Task goal | Go through the listing below and output exactly the line with "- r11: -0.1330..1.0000", the line with "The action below", and each line between; omit the rest.

Source records |

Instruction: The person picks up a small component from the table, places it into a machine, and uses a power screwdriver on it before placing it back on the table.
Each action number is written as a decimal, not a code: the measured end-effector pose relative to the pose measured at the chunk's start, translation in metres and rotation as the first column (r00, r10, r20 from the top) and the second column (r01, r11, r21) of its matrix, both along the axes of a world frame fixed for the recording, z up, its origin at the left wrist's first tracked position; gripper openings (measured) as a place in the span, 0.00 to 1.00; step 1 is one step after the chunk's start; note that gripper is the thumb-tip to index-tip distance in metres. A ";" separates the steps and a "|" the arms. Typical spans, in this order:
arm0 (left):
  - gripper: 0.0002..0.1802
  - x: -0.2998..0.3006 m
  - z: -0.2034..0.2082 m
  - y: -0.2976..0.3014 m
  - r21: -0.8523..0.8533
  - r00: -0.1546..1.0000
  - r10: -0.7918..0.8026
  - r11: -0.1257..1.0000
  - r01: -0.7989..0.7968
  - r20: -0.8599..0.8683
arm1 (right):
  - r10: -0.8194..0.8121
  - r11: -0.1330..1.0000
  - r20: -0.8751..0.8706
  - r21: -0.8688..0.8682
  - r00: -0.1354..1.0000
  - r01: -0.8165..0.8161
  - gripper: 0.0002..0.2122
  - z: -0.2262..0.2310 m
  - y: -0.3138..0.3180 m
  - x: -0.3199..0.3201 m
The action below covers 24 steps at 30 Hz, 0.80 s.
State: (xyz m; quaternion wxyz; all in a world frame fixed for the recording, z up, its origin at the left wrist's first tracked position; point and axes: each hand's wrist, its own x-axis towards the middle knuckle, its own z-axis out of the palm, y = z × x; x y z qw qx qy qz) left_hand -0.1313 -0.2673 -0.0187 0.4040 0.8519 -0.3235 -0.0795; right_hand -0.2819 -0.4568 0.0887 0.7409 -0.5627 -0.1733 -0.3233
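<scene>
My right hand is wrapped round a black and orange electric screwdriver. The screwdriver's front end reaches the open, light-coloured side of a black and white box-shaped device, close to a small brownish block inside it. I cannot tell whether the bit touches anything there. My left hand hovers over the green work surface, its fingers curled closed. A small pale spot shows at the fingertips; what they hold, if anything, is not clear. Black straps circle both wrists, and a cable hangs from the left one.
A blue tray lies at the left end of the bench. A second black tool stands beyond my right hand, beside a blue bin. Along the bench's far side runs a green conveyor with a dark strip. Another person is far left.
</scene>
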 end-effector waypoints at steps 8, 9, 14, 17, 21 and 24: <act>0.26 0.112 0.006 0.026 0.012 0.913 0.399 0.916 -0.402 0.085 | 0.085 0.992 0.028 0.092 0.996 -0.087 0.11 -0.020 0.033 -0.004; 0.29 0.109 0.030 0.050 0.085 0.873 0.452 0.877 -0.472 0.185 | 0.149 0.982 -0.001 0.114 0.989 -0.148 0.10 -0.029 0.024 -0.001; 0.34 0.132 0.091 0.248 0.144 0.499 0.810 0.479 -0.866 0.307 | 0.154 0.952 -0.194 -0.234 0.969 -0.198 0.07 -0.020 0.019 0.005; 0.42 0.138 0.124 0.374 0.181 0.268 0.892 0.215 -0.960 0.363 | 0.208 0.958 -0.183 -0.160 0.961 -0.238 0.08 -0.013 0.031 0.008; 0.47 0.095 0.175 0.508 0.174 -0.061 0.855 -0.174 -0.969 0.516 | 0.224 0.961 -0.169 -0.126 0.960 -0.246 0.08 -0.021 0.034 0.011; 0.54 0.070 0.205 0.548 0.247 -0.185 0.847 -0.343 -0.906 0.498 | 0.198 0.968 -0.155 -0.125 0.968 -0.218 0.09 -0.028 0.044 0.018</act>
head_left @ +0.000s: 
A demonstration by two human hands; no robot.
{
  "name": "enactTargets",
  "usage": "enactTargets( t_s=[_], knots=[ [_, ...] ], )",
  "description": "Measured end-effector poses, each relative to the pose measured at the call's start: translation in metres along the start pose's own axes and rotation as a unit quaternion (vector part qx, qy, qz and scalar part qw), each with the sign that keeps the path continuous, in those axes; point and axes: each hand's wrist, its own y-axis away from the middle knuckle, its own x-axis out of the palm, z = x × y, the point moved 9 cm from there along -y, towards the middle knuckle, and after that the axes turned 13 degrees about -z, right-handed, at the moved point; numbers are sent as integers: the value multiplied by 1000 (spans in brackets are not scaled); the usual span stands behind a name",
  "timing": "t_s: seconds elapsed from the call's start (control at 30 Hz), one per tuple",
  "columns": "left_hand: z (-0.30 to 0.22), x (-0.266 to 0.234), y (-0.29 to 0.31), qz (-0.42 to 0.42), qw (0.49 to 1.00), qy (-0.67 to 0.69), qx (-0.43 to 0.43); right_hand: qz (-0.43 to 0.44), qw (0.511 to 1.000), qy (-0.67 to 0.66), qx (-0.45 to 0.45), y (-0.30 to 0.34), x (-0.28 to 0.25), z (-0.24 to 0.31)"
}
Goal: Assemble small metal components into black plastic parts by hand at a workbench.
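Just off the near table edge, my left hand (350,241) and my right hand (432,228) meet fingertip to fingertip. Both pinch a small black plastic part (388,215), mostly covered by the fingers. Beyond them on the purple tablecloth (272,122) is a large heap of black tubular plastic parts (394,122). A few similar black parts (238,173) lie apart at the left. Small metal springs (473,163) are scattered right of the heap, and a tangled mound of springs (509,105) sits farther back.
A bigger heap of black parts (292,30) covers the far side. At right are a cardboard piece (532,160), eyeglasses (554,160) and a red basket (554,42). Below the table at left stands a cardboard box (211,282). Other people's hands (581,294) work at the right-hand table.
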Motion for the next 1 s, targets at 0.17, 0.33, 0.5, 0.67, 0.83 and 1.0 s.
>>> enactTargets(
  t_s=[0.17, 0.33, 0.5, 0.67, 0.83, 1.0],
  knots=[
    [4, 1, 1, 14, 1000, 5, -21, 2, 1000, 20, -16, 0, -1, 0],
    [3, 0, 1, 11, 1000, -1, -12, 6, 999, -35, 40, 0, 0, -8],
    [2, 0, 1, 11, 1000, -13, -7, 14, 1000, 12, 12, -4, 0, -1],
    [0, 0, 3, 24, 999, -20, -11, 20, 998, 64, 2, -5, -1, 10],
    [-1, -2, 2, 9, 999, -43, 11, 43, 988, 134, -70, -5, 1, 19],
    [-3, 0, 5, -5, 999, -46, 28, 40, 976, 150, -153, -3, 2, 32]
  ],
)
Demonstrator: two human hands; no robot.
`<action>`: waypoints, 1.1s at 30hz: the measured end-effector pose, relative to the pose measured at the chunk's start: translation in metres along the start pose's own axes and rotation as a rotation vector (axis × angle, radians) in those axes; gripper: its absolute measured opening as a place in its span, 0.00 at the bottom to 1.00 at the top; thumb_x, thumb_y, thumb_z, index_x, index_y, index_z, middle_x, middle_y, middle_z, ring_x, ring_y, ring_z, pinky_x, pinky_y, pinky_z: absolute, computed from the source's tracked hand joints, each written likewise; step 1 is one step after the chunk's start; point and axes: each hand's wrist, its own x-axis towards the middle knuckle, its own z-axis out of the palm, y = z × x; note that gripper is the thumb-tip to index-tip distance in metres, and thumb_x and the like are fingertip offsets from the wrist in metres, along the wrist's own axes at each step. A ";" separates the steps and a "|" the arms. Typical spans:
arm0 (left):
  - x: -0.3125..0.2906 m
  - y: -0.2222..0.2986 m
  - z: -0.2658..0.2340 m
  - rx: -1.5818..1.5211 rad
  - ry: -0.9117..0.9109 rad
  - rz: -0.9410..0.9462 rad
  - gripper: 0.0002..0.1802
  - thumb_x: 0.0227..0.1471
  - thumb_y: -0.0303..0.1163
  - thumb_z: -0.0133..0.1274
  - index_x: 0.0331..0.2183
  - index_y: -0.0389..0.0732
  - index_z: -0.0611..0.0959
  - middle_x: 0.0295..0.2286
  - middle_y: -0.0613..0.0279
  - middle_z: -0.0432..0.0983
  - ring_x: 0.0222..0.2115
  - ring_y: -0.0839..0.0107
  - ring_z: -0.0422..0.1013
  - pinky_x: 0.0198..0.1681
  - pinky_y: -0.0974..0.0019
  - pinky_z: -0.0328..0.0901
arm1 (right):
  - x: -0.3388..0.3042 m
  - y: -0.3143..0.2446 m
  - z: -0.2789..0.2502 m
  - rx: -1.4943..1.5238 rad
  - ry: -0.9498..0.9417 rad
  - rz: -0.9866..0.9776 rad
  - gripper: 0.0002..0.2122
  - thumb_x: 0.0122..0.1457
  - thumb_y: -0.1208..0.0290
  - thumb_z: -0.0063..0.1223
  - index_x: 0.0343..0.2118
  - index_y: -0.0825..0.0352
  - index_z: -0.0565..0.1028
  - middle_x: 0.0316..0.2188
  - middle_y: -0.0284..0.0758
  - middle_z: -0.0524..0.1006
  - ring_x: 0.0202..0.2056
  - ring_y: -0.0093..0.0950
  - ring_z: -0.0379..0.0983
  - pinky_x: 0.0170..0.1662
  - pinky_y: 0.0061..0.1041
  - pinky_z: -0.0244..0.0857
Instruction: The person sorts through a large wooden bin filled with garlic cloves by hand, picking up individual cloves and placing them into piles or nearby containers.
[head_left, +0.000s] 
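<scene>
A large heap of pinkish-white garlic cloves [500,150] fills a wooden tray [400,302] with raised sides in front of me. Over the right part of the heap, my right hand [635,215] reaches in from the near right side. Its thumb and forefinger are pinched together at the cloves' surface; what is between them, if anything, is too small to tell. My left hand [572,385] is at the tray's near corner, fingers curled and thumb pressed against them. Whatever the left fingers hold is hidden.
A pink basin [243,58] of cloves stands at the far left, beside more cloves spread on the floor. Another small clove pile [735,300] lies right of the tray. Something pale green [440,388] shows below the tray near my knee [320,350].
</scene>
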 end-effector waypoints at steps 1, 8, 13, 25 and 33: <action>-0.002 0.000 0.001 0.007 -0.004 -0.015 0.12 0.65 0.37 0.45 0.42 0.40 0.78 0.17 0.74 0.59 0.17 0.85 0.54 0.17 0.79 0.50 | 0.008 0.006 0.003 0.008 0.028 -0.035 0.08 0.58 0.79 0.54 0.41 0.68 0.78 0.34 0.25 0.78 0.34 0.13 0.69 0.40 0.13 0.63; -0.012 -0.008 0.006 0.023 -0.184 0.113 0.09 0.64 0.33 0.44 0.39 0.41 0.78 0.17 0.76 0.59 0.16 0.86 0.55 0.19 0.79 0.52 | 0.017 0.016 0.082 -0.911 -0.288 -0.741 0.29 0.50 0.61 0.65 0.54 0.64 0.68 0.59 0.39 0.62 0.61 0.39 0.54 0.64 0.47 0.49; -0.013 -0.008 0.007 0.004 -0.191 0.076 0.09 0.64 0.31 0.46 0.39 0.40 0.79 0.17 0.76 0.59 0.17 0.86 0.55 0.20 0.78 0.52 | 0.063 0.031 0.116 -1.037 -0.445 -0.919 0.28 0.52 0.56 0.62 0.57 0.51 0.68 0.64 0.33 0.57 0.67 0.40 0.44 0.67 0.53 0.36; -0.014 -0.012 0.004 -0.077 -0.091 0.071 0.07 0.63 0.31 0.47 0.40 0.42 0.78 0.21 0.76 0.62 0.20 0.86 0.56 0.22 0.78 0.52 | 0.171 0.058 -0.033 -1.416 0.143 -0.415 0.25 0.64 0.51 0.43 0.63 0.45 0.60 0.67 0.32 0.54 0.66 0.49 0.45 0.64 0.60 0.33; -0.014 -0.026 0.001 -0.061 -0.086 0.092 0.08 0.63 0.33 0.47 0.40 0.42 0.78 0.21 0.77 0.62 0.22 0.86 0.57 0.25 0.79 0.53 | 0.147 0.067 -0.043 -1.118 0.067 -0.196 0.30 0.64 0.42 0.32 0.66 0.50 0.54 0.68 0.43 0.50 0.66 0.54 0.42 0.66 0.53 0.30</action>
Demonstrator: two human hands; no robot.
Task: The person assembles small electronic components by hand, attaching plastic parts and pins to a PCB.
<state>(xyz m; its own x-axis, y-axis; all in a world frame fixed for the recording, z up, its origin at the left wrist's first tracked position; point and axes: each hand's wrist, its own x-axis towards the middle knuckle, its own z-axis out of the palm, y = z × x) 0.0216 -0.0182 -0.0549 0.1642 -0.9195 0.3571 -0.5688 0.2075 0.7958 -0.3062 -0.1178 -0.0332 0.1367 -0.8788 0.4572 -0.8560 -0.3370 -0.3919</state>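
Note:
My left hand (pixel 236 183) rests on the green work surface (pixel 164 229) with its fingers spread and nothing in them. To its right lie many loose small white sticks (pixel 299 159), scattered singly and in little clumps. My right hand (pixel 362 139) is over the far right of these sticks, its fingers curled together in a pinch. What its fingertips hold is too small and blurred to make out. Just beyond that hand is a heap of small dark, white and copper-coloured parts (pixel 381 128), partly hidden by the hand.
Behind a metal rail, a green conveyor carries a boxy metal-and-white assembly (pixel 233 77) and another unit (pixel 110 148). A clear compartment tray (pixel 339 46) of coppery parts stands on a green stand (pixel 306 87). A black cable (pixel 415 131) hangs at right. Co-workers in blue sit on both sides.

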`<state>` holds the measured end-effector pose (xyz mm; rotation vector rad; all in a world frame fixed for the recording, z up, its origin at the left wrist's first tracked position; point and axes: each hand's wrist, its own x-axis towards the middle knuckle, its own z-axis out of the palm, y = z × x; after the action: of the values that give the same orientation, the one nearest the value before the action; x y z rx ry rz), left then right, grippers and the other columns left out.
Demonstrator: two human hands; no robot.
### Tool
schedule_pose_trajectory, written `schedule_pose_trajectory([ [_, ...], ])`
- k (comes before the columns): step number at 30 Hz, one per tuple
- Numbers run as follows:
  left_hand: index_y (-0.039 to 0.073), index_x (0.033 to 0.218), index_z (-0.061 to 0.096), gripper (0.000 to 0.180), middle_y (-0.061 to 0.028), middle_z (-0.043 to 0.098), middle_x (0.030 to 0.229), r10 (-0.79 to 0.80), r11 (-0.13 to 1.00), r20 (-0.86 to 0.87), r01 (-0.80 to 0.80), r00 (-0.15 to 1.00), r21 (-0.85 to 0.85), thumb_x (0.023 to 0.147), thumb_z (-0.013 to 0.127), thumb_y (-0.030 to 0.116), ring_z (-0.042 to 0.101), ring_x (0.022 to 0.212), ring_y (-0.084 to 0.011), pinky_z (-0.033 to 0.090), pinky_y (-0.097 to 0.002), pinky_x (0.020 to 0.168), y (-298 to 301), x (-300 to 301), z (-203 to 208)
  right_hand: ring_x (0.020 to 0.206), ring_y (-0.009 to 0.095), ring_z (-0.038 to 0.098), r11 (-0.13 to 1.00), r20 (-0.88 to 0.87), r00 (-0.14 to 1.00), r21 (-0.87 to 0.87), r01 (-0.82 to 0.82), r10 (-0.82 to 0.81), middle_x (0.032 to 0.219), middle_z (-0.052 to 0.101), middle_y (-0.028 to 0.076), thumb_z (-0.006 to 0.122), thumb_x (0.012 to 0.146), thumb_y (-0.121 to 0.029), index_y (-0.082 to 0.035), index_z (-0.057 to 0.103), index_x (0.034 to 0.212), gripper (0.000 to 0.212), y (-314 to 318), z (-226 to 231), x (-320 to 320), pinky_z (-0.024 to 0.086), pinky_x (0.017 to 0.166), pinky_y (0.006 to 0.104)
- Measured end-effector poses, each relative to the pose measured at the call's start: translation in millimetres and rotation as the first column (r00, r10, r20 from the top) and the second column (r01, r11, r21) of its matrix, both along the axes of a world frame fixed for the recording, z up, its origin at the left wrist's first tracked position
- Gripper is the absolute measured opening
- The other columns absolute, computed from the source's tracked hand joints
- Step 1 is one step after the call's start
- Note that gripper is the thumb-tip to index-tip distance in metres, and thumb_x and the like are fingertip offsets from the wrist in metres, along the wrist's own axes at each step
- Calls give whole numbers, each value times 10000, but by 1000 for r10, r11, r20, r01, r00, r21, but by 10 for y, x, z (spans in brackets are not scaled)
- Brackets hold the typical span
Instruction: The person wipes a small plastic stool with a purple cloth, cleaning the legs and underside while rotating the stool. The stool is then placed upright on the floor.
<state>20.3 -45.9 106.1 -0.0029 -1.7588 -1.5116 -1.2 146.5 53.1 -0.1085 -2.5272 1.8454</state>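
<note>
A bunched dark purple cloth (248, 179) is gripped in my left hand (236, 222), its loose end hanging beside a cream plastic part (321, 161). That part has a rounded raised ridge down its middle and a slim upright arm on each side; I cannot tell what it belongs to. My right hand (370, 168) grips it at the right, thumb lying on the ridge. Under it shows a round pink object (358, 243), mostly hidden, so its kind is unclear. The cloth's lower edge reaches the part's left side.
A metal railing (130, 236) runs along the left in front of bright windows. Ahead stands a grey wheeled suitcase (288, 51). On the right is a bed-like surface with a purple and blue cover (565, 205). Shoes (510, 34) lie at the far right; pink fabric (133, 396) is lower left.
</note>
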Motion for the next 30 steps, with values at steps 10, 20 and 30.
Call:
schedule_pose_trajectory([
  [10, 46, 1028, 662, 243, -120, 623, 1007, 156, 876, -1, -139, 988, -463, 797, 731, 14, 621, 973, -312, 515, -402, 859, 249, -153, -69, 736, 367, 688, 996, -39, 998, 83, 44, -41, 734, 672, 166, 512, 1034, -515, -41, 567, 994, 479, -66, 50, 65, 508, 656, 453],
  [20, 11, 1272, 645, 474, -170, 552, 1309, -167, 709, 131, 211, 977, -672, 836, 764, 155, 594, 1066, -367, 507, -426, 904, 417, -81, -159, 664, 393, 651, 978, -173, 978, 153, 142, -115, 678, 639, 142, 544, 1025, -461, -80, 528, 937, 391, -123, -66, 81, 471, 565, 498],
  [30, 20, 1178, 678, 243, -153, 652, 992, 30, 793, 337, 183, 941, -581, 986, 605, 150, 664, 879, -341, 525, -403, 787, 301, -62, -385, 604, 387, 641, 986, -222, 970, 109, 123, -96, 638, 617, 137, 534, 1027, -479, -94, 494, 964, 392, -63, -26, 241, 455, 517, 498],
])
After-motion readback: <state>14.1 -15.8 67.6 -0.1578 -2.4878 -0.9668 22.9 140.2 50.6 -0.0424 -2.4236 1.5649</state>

Result of this task |
  - r11: -0.1330..1.0000
  - r20: -0.8751..0.8706
  - r21: -0.8688..0.8682
  - r00: -0.1354..1.0000
  - r01: -0.8165..0.8161
  - gripper: 0.0002..0.2122
  - z: -0.2262..0.2310 m
  - y: -0.3138..0.3180 m
  - x: -0.3199..0.3201 m
The action below covers 24 steps at 30 Hz, 0.80 s.

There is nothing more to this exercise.